Work instructions: Would you output all the lines below precisely as they stand, leaving each picture out?

►

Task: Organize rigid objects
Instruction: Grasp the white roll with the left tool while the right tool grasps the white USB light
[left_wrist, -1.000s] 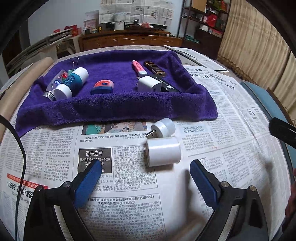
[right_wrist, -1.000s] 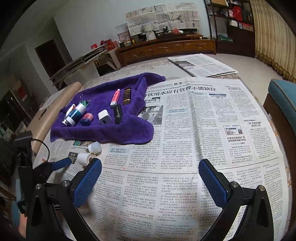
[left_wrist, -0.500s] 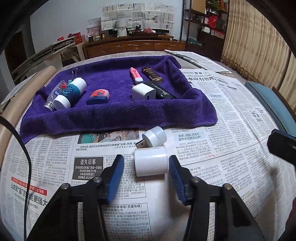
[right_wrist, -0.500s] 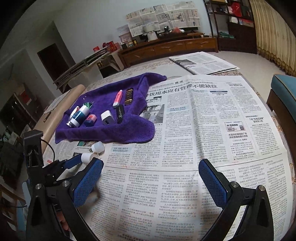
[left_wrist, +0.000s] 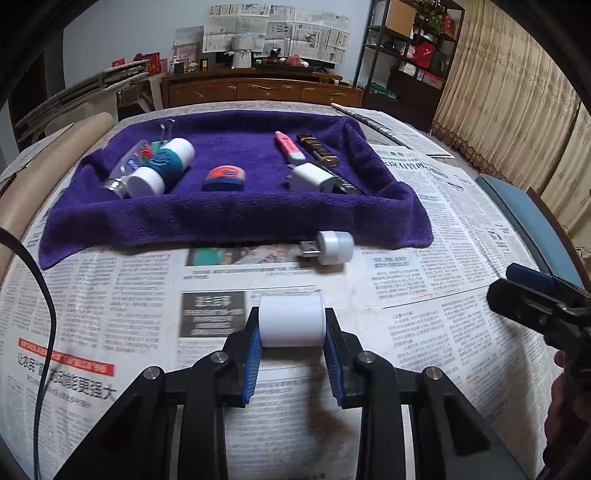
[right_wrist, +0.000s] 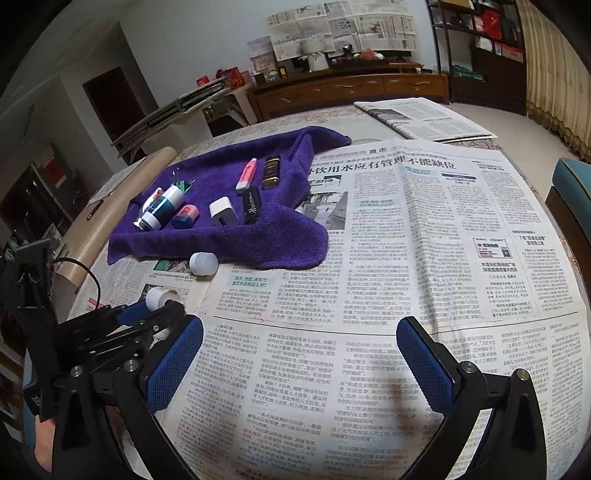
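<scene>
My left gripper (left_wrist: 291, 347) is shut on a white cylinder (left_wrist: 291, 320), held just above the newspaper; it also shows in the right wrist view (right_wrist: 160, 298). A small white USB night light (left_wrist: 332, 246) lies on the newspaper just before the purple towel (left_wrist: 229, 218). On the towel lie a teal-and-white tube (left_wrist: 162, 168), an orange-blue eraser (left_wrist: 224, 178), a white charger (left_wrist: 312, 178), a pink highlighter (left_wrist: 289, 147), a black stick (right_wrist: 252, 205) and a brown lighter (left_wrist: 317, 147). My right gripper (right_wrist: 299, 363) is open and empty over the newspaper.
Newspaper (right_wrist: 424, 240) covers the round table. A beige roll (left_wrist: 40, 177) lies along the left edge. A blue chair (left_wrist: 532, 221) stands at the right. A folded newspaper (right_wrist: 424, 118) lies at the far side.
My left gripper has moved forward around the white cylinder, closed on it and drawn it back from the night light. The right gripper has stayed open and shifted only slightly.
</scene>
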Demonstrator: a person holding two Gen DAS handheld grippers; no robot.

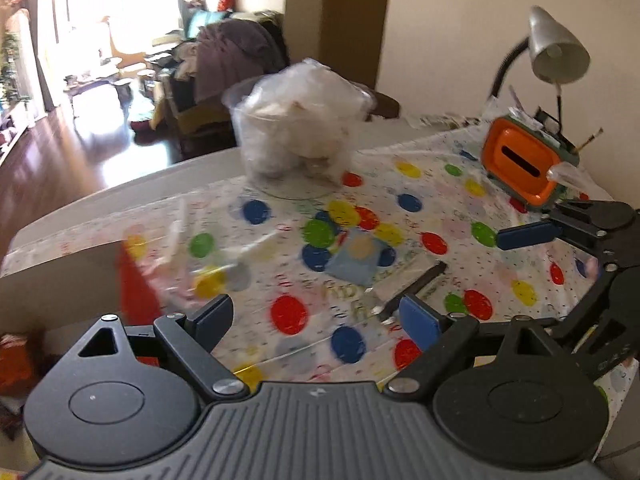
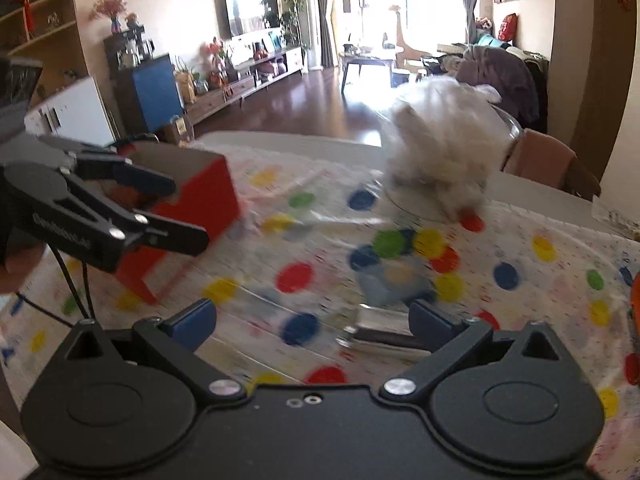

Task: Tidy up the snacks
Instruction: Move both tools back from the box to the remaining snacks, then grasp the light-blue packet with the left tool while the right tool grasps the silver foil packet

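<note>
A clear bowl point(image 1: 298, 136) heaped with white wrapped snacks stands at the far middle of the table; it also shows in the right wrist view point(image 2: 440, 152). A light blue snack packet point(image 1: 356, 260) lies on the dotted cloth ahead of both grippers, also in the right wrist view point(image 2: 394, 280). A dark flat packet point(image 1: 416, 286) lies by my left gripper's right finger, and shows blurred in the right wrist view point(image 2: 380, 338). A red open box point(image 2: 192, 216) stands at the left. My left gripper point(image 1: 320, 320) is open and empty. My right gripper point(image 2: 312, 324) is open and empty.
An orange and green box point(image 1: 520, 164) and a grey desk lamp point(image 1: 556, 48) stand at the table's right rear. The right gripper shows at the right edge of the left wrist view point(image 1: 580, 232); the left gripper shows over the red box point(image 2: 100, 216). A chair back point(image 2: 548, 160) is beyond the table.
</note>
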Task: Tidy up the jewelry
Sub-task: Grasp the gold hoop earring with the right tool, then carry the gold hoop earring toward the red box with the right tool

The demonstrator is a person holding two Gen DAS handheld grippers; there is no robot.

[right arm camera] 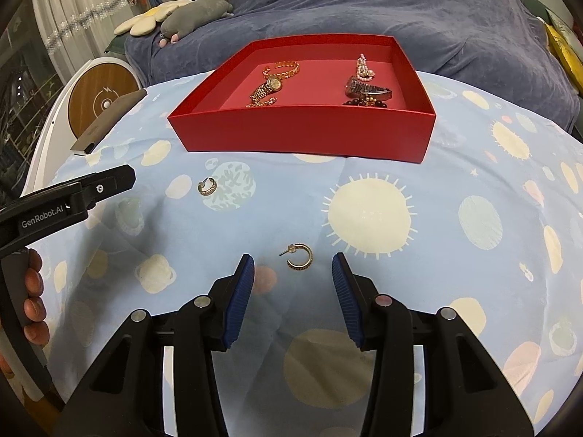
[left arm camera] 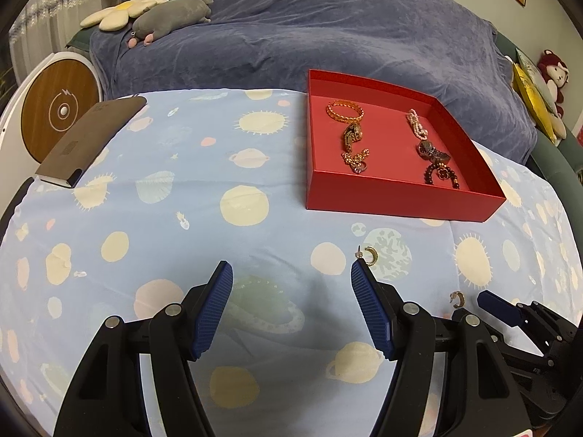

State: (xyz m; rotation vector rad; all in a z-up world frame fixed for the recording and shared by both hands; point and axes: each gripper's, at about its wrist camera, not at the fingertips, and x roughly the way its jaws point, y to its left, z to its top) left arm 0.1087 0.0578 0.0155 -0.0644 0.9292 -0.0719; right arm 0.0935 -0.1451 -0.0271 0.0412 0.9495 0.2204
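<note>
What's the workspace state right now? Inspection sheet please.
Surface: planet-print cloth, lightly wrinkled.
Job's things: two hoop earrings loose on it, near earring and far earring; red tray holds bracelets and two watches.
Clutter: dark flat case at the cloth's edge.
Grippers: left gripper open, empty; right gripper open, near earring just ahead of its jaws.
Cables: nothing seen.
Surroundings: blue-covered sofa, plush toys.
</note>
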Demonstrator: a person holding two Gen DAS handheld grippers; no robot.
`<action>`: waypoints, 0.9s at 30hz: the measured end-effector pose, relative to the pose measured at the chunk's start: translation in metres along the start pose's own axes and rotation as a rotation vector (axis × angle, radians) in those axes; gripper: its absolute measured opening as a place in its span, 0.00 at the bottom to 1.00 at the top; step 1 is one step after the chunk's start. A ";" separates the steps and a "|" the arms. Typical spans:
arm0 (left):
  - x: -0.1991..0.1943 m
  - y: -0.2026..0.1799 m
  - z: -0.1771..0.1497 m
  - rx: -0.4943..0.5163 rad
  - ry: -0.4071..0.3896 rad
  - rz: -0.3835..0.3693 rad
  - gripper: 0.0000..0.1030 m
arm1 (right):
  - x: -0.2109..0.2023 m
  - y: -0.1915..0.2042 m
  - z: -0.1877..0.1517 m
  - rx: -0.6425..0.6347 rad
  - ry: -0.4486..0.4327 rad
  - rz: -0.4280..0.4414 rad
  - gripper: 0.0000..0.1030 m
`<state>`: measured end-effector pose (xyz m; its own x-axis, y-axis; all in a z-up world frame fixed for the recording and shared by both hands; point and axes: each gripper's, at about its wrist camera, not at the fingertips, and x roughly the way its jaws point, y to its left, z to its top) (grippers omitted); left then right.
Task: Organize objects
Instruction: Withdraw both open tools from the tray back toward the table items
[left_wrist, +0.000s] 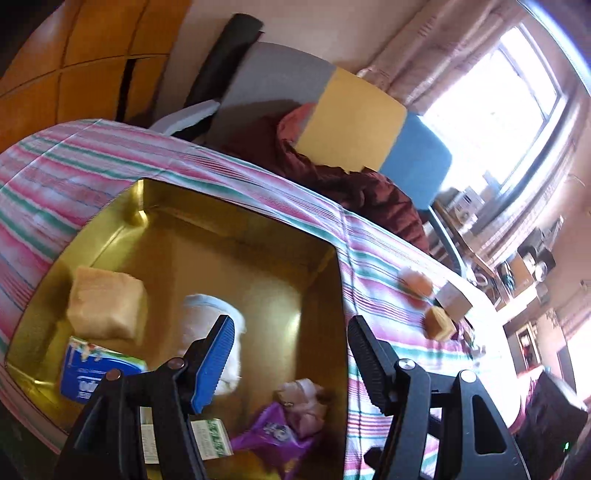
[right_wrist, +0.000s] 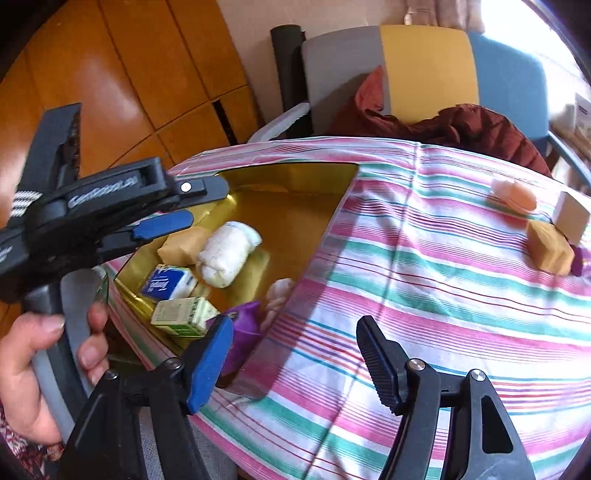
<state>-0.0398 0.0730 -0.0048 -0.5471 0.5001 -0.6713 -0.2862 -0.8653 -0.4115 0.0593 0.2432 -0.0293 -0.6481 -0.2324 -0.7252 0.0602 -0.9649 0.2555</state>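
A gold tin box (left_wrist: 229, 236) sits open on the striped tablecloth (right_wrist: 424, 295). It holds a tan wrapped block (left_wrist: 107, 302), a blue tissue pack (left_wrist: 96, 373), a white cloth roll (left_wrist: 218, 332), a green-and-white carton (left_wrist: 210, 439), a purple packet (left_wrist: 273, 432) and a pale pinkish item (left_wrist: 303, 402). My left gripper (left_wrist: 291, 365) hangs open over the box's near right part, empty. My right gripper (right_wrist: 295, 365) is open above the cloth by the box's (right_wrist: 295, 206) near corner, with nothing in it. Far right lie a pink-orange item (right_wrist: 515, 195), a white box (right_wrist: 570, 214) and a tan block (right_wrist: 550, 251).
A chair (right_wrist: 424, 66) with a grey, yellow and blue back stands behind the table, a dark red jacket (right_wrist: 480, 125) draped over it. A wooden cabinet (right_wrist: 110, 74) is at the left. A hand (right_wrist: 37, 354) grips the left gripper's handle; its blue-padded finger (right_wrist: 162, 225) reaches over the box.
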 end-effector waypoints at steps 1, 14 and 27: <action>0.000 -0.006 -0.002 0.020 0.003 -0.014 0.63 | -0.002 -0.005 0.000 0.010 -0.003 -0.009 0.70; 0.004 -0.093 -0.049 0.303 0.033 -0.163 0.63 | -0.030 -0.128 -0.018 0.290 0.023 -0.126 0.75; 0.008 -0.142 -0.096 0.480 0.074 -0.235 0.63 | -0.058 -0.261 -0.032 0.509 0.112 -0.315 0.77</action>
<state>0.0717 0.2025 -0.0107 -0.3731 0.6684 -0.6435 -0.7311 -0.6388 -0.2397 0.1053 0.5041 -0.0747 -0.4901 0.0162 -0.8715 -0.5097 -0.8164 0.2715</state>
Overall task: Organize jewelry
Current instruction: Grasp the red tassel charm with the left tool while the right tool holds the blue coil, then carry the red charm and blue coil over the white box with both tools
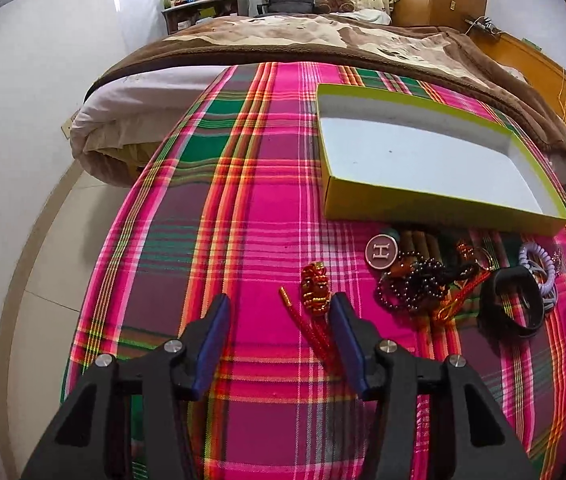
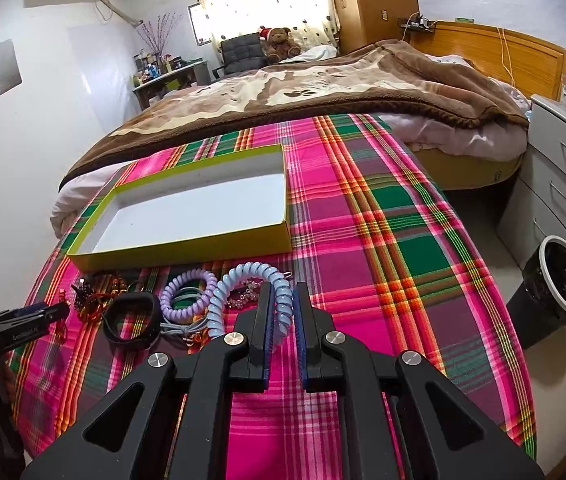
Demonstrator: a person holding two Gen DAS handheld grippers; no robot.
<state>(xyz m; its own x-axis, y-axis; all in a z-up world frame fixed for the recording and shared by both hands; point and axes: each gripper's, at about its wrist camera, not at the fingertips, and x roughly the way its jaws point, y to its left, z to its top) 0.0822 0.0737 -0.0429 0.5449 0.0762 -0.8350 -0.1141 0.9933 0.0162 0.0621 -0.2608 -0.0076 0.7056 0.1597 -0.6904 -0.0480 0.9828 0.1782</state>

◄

Result of the task:
Task: Organize rigid objects
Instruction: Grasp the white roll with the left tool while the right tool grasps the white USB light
[left_wrist, -1.000s] 
[right_wrist, -1.000s] 
[left_wrist, -0.500s] 
[right_wrist, -0.500s] 
[left_wrist, +0.000s] 
[right_wrist, +0.000s] 
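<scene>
My left gripper (left_wrist: 291, 347) is shut on a white cylinder (left_wrist: 291, 320), held just above the newspaper; it also shows in the right wrist view (right_wrist: 160, 298). A small white USB night light (left_wrist: 332, 246) lies on the newspaper just before the purple towel (left_wrist: 229, 218). On the towel lie a teal-and-white tube (left_wrist: 162, 168), an orange-blue eraser (left_wrist: 224, 178), a white charger (left_wrist: 312, 178), a pink highlighter (left_wrist: 289, 147), a black stick (right_wrist: 252, 205) and a brown lighter (left_wrist: 317, 147). My right gripper (right_wrist: 299, 363) is open and empty over the newspaper.
Newspaper (right_wrist: 424, 240) covers the round table. A beige roll (left_wrist: 40, 177) lies along the left edge. A blue chair (left_wrist: 532, 221) stands at the right. A folded newspaper (right_wrist: 424, 118) lies at the far side.
My left gripper has moved forward around the white cylinder, closed on it and drawn it back from the night light. The right gripper has stayed open and shifted only slightly.
</scene>
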Demonstrator: a person holding two Gen DAS handheld grippers; no robot.


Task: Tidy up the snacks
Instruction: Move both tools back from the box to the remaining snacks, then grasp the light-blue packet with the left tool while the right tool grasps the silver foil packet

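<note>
A clear bowl point(image 1: 298, 136) heaped with white wrapped snacks stands at the far middle of the table; it also shows in the right wrist view point(image 2: 440, 152). A light blue snack packet point(image 1: 356, 260) lies on the dotted cloth ahead of both grippers, also in the right wrist view point(image 2: 394, 280). A dark flat packet point(image 1: 416, 286) lies by my left gripper's right finger, and shows blurred in the right wrist view point(image 2: 380, 338). A red open box point(image 2: 192, 216) stands at the left. My left gripper point(image 1: 320, 320) is open and empty. My right gripper point(image 2: 312, 324) is open and empty.
An orange and green box point(image 1: 520, 164) and a grey desk lamp point(image 1: 556, 48) stand at the table's right rear. The right gripper shows at the right edge of the left wrist view point(image 1: 580, 232); the left gripper shows over the red box point(image 2: 100, 216). A chair back point(image 2: 548, 160) is beyond the table.
</note>
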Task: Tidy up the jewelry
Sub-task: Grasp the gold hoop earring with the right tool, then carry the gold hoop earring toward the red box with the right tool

The demonstrator is a person holding two Gen DAS handheld grippers; there is no robot.

[right arm camera] 
[left arm camera] 

State: (xyz m; rotation vector rad; all in a z-up world frame fixed for the recording and shared by both hands; point and axes: each gripper's, at about its wrist camera, not at the fingertips, and x roughly the way its jaws point, y to its left, z to its top) left arm 0.1087 0.0578 0.0155 -0.0644 0.9292 -0.0719; right arm 0.0935 -0.1451 -0.0271 0.0412 0.9495 0.2204
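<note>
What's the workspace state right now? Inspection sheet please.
Surface: planet-print cloth, lightly wrinkled.
Job's things: two hoop earrings loose on it, near earring and far earring; red tray holds bracelets and two watches.
Clutter: dark flat case at the cloth's edge.
Grippers: left gripper open, empty; right gripper open, near earring just ahead of its jaws.
Cables: nothing seen.
Surroundings: blue-covered sofa, plush toys.
</note>
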Demonstrator: a person holding two Gen DAS handheld grippers; no robot.
`<action>`: waypoints, 0.9s at 30hz: the measured end-effector pose, relative to the pose measured at the chunk's start: translation in metres along the start pose's own axes and rotation as a rotation vector (axis × angle, radians) in those axes; gripper: its absolute measured opening as a place in its span, 0.00 at the bottom to 1.00 at the top; step 1 is one step after the chunk's start. A ";" separates the steps and a "|" the arms. Typical spans:
arm0 (left):
  - x: -0.1991..0.1943 m
  - y: -0.2026..0.1799 m
  - z: -0.1771..0.1497 m
  - rx: -0.4943..0.5163 rad
  - ry: -0.4071..0.3896 rad
  - rz: -0.3835..0.3693 rad
  - gripper: 0.0000..0.1030 m
arm1 (right):
  - x: -0.2109..0.2023 m
  - y: -0.1915..0.2042 m
  - z: -0.1877..0.1517 m
  - rx: -0.6425..0.6347 rad
  - ry: -0.4486..0.4327 rad
  - rz: -0.4280..0.4414 rad
  - gripper: 0.0000..0.1030 m
`<state>`: measured end-effector pose (xyz m; its own x-axis, y-axis; all in a z-up world frame fixed for the recording and shared by both hands; point and axes: each gripper's, at about its wrist camera, not at the fingertips, and x roughly the way its jaws point, y to its left, z to its top) (grippers omitted); left then right.
Task: Organize objects
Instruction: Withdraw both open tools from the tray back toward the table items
[left_wrist, +0.000s] 
[right_wrist, +0.000s] 
<state>-0.0398 0.0730 -0.0048 -0.5471 0.5001 -0.6713 -0.2862 -0.8653 -0.4115 0.0593 0.2432 -0.0293 -0.6481 -0.2324 -0.7252 0.0602 -0.9649 0.2555</state>
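A gold tin box (left_wrist: 229, 236) sits open on the striped tablecloth (right_wrist: 424, 295). It holds a tan wrapped block (left_wrist: 107, 302), a blue tissue pack (left_wrist: 96, 373), a white cloth roll (left_wrist: 218, 332), a green-and-white carton (left_wrist: 210, 439), a purple packet (left_wrist: 273, 432) and a pale pinkish item (left_wrist: 303, 402). My left gripper (left_wrist: 291, 365) hangs open over the box's near right part, empty. My right gripper (right_wrist: 295, 365) is open above the cloth by the box's (right_wrist: 295, 206) near corner, with nothing in it. Far right lie a pink-orange item (right_wrist: 515, 195), a white box (right_wrist: 570, 214) and a tan block (right_wrist: 550, 251).
A chair (right_wrist: 424, 66) with a grey, yellow and blue back stands behind the table, a dark red jacket (right_wrist: 480, 125) draped over it. A wooden cabinet (right_wrist: 110, 74) is at the left. A hand (right_wrist: 37, 354) grips the left gripper's handle; its blue-padded finger (right_wrist: 162, 225) reaches over the box.
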 end-effector waypoints at steps 1, 14 and 27: <action>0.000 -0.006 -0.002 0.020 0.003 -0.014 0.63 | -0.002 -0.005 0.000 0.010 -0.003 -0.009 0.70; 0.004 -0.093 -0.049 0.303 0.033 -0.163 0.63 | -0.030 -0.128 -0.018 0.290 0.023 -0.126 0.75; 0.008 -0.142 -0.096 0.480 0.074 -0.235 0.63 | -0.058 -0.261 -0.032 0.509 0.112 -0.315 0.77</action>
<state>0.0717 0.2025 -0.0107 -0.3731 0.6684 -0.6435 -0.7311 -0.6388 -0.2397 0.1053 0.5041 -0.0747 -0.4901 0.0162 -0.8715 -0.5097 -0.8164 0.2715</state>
Overall task: Organize jewelry
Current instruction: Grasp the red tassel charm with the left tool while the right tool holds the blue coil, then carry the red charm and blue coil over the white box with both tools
Demonstrator: a person holding two Gen DAS handheld grippers; no robot.
<state>(xyz m; its own x-axis, y-axis; all in a z-up world frame fixed for the recording and shared by both hands; point and axes: each gripper's, at about its wrist camera, not at the fingertips, and x roughly the way its jaws point, y to its left, z to its top) 0.0822 0.0737 -0.0429 0.5449 0.0762 -0.8350 -0.1141 0.9933 0.0162 0.0621 -0.2608 -0.0076 0.7056 0.1597 -0.6904 -0.0480 0.9828 0.1782</state>

There is no more to this output.